**GOAL OF THE EXERCISE:** Write all of the lines below out again, exactly as they stand.

[Source data]
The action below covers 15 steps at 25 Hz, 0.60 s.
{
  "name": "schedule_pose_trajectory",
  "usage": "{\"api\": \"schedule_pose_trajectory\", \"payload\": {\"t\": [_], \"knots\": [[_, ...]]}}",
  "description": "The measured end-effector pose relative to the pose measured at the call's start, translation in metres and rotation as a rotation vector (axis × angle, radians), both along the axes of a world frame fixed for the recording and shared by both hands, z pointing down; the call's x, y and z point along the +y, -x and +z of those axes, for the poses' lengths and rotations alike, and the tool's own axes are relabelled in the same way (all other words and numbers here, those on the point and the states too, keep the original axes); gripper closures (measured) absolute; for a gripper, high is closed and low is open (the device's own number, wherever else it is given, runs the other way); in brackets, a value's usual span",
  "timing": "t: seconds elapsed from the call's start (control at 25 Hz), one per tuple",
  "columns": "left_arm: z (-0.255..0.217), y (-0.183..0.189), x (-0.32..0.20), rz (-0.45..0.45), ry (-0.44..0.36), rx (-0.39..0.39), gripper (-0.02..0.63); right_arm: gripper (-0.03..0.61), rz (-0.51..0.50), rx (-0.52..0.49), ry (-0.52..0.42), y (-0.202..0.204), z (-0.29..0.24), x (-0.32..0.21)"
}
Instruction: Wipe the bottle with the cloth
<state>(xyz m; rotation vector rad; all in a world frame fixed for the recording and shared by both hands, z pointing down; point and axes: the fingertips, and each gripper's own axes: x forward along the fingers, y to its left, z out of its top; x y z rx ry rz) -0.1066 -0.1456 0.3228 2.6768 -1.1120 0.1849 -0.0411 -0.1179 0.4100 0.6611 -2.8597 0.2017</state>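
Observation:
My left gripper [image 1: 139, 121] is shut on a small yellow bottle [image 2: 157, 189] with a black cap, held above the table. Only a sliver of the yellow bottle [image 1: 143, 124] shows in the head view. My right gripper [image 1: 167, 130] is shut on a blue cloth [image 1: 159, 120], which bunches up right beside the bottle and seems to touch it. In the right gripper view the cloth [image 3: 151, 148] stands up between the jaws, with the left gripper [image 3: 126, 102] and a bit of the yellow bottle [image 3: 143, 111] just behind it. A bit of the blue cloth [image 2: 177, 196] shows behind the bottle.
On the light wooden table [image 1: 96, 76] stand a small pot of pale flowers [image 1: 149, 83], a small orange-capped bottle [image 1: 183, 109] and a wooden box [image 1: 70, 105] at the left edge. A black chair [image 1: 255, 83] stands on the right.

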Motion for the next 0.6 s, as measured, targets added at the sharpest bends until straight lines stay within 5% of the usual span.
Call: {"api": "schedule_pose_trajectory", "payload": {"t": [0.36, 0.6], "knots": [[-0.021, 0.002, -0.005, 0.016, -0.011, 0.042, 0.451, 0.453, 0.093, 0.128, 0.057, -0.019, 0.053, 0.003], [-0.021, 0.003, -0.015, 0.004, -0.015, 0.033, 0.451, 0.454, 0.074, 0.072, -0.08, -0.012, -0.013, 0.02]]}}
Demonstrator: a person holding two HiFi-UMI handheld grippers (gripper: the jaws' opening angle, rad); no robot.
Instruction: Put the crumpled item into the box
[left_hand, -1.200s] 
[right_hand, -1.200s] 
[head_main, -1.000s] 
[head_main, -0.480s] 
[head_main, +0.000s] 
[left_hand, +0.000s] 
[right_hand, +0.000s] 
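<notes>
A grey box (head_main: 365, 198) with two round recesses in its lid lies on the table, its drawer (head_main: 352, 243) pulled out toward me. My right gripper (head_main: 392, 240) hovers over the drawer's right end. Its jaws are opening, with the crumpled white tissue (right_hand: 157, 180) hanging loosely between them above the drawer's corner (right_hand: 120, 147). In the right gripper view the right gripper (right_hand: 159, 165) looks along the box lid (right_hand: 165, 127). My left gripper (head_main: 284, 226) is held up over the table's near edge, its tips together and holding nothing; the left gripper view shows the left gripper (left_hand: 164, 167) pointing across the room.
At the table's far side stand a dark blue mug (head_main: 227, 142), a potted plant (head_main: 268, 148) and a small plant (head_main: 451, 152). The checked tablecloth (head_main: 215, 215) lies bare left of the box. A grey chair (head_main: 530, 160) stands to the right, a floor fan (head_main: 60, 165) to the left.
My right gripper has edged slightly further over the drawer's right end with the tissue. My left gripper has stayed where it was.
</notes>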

**EXPECTED ANSWER:**
The action below covers 15 steps at 25 Hz, 0.60 s.
{
  "name": "schedule_pose_trajectory",
  "usage": "{\"api\": \"schedule_pose_trajectory\", \"payload\": {\"t\": [_], \"knots\": [[_, ...]]}}",
  "description": "The measured end-effector pose relative to the pose measured at the call's start, translation in metres and rotation as a rotation vector (axis × angle, radians), both along the axes of a world frame fixed for the recording and shared by both hands, z pointing down; the call's x, y and z point along the +y, -x and +z of those axes, for the poses' lengths and rotations alike, and the tool's own axes are relabelled in the same way (all other words and numbers here, those on the point and the states too, keep the original axes); gripper closures (measured) absolute; for a gripper, high is closed and low is open (the device's own number, wherever else it is given, runs the other way); in brackets, a value's usual span",
  "timing": "t: seconds elapsed from the call's start (control at 25 Hz), one per tuple",
  "columns": "left_arm: z (-0.255..0.217), y (-0.183..0.189), x (-0.32..0.20), rz (-0.45..0.45), ry (-0.44..0.36), rx (-0.39..0.39), gripper (-0.02..0.63); right_arm: gripper (-0.03..0.61), rz (-0.51..0.50), rx (-0.52..0.49), ry (-0.52..0.42), y (-0.202..0.204), z (-0.29..0.24), x (-0.32..0.21)"
}
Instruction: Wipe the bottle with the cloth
<state>(xyz m; rotation vector rad; all in a world frame fixed for the recording and shared by both hands, z pointing down; point and axes: the fingertips, and each gripper's own axes: x forward along the fingers, y to its left, z out of its top; x y z rx ry rz) -0.1066 -0.1456 0.3228 2.6768 -1.1120 0.1849 -0.0411 -0.1179 0.4100 0.6611 -2.8597 0.2017</state>
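Observation:
My left gripper [image 1: 139, 121] is shut on a small yellow bottle [image 2: 157, 189] with a black cap, held above the table. Only a sliver of the yellow bottle [image 1: 143, 124] shows in the head view. My right gripper [image 1: 167, 130] is shut on a blue cloth [image 1: 159, 120], which bunches up right beside the bottle and seems to touch it. In the right gripper view the cloth [image 3: 151, 148] stands up between the jaws, with the left gripper [image 3: 126, 102] and a bit of the yellow bottle [image 3: 143, 111] just behind it. A bit of the blue cloth [image 2: 177, 196] shows behind the bottle.
On the light wooden table [image 1: 96, 76] stand a small pot of pale flowers [image 1: 149, 83], a small orange-capped bottle [image 1: 183, 109] and a wooden box [image 1: 70, 105] at the left edge. A black chair [image 1: 255, 83] stands on the right.
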
Motion for the next 0.6 s, as measured, targets added at the sharpest bends until straight lines stay within 5% of the usual span.
Call: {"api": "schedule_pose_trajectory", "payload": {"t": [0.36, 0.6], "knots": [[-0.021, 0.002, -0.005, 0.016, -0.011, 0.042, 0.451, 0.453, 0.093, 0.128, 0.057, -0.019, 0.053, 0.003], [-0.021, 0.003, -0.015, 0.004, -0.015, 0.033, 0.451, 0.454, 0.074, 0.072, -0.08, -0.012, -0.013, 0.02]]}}
Demonstrator: a person holding two HiFi-UMI handheld grippers (gripper: the jaws' opening angle, rad); no robot.
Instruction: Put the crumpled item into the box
[left_hand, -1.200s] 
[right_hand, -1.200s] 
[head_main, -1.000s] 
[head_main, -0.480s] 
[head_main, +0.000s] 
[left_hand, +0.000s] 
[right_hand, +0.000s] 
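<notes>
A grey box (head_main: 365, 198) with two round recesses in its lid lies on the table, its drawer (head_main: 352, 243) pulled out toward me. My right gripper (head_main: 392, 240) hovers over the drawer's right end. Its jaws are opening, with the crumpled white tissue (right_hand: 157, 180) hanging loosely between them above the drawer's corner (right_hand: 120, 147). In the right gripper view the right gripper (right_hand: 159, 165) looks along the box lid (right_hand: 165, 127). My left gripper (head_main: 284, 226) is held up over the table's near edge, its tips together and holding nothing; the left gripper view shows the left gripper (left_hand: 164, 167) pointing across the room.
At the table's far side stand a dark blue mug (head_main: 227, 142), a potted plant (head_main: 268, 148) and a small plant (head_main: 451, 152). The checked tablecloth (head_main: 215, 215) lies bare left of the box. A grey chair (head_main: 530, 160) stands to the right, a floor fan (head_main: 60, 165) to the left.
My right gripper has edged slightly further over the drawer's right end with the tissue. My left gripper has stayed where it was.
</notes>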

What the exercise asked for is now done.